Nel corso degli anni, l’OMS ha proposto un’evoluzione del concetto di disabilità, espressa tramite l’uso di parole nuove. Inizialmente si parlava di malattia; tuttavia, sebbene possa nascere da una malattia, la disabilità è una condizione.  In seguito, l’OMS ha proposto il concetto di menomazione. Con questo termine ci si riferiva allo scarto tra la condizione dell’individuo e le aspettative fissate per i normodotati. Infine, si è abbandonata la terminologia che fa coincidere la persona con la propria disabilità.

L’importanza di usare i termini giusti

Il legame tra parole e disabilità è molto radicato. Negli anni 60, termini come “infelice” e “disgraziato” erano ritenuti perfettamente idonei per riferirsi alle persone con disabilità. Oggi, l’utilizzo di queste parole risulta inaccettabile: la disabilità non ha nulla a che fare con l’infelicità. L’impegno, dunque, è quello di promuovere tramite la lingua una nuova visione culturale. Per questo, anziché di disabile, parleremo di persona con disabilità: è fondamentale mettere al centro l’individuo, non la sua condizione.

Quando la disabilità è usata come insulto

Un aspetto importante sui cui soffermarsi riguarda le situazioni in cui la condizione di disabilità è usata come insulto.  Spesso, quando si vuole offendere qualcuno, lo si definisce un mongoloide, o un handicappato. Altro fenomeno tristemente noto sui social è la menzione della Legge 104. Per superare la discriminazione, verso la società dell’inclusione, è necessario porre fine alla mentalità che vede la disabilità come una disgrazia o un’offesa. Il focus della riflessione dovrebbe essere posto sulla condizione di impossibilità momentanea a fare qualcosa. Questa impossibilità è il risultato della mancanza di strumenti adatti, che dovrebbero essere garantiti  per legge.
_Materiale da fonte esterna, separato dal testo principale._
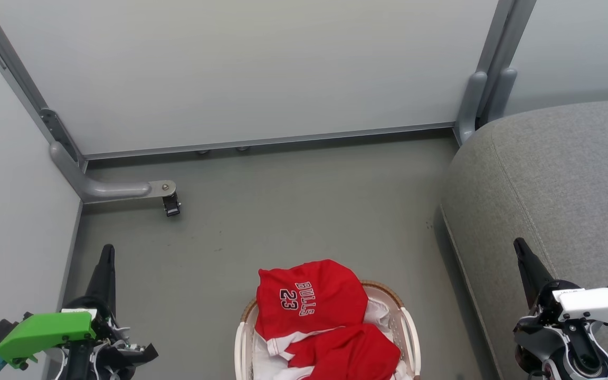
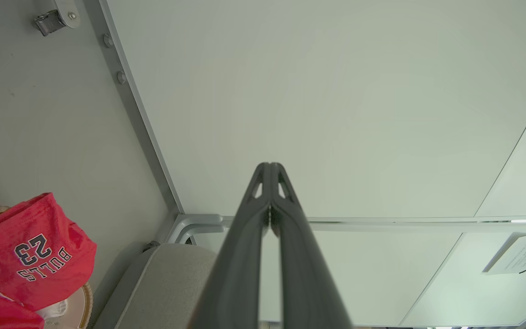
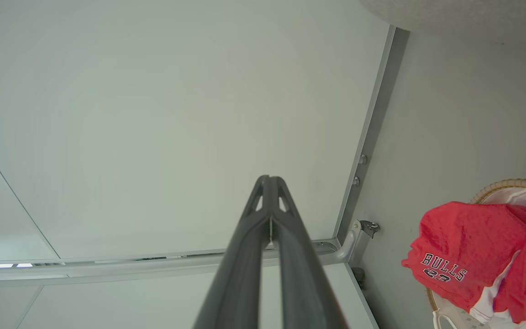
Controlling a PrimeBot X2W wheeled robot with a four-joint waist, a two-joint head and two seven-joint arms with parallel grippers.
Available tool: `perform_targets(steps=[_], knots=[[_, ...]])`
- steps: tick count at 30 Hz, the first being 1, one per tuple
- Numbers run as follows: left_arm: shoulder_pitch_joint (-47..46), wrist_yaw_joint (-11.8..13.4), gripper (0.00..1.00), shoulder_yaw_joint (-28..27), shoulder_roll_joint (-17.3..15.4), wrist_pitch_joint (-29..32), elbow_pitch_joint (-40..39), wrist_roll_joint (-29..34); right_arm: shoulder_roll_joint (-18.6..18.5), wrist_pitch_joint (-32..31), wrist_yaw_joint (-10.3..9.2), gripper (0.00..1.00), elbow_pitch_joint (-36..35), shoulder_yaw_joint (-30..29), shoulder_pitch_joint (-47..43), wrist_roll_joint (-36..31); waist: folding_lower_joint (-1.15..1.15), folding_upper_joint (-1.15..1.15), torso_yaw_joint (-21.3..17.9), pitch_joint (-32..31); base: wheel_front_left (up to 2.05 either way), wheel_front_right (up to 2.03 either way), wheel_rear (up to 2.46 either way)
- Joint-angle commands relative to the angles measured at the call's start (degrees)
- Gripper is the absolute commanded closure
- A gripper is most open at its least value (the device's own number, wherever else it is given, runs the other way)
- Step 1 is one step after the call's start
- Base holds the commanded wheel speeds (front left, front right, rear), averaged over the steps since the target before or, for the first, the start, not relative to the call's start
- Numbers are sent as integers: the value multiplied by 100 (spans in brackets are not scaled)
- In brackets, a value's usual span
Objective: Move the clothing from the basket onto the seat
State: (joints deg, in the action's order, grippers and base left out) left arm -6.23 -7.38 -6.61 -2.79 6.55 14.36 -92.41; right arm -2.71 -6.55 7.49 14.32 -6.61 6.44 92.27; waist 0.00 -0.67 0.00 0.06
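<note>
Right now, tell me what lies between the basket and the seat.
A strip of bare grey floor separates the basket from the seat; nothing lies on it, as the head view shows.

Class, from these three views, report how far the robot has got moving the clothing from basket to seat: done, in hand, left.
Done: nothing; the BULLS 23 jersey and the second red garment lie in the basket, and the seat shows no clothing. In hand: nothing; the left hand and right hand are shut and empty beside the basket. Left: move both garments.
</note>
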Motion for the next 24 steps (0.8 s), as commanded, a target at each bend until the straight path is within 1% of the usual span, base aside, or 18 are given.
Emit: perform_targets(steps=[1, 2, 7, 15, 21, 24], knots=[[-74, -25, 100, -7, -20, 20, -16, 12, -35, -20, 0, 100, -12, -7, 18, 18, 0, 67, 0, 0, 0, 0, 0], [0, 0, 0, 0, 0, 0, 2, 0, 0, 0, 0, 0, 2, 0, 0, 0, 0, 0, 0, 0, 0, 0, 0], [159, 12, 0, 52, 39, -33, 192, 11, 63, 28, -1, 0, 193, 31, -145, -13, 0, 0, 0, 1, 0, 0, 0], [222, 9, 0, 289, 33, -270, 78, 131, 51, 266, -1, 0, 173, 123, -203, -133, 0, 5, 0, 10, 0, 0, 0], [244, 7, 0, 424, 28, -430, -16, 252, 43, 426, -1, 0, 172, 121, -224, -383, 0, 8, 3, 19, 0, 0, 0], [250, 6, 0, 457, 26, -508, -56, 337, 40, 505, -1, 0, 160, 70, -223, -634, 0, 10, 6, 24, 0, 0, 0]])
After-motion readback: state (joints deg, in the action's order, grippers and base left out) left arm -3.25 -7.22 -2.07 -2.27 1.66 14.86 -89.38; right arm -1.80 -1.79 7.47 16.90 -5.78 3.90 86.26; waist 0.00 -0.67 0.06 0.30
Le persone con disabilità non sono speciali

In relazione a parole e disabilità, è altrettanto divisivo e discriminatorio distinguere tra persone “normali” e “speciali”. Queste sarebbero tali solo in virtù della loro disabilità. Usare termini basati sul pietismo è umiliante e sbagliato: in tal modo, si continua a identificare la persona con la sua disabilità. Ciò di cui la nostra società ha bisogno è l’uso di parole con un significato preciso e circoscritto. Solo così il nostro linguaggio potrà dirsi al passo con il clima culturale e scientifico.  Ma non solo: servirà a promuovere una visione più equa e rispettosa.